▸ **The problem**: When the line with "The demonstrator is" is reached, include it and stop; before that, copy each line of the listing exactly from the first.

▸ **Given data**:
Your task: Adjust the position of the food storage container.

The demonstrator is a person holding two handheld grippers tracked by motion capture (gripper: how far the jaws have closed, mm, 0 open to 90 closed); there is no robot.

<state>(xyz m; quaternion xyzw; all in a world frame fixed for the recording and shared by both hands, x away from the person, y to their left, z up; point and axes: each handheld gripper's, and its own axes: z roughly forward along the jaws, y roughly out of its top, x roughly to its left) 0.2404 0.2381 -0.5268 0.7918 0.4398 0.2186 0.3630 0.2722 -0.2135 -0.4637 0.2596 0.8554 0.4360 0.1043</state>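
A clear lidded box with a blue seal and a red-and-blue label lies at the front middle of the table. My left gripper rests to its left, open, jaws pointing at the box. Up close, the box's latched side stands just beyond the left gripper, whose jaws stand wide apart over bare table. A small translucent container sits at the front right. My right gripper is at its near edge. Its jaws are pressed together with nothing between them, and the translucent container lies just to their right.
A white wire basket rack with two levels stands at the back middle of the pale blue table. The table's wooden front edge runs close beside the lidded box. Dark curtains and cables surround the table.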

▸ **Solution to this exercise**:
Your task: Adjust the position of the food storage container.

The demonstrator is a person holding two handheld grippers tracked by motion capture (gripper: how far the jaws have closed, mm, 0 open to 90 closed); there is no robot.

This output requires no further additions.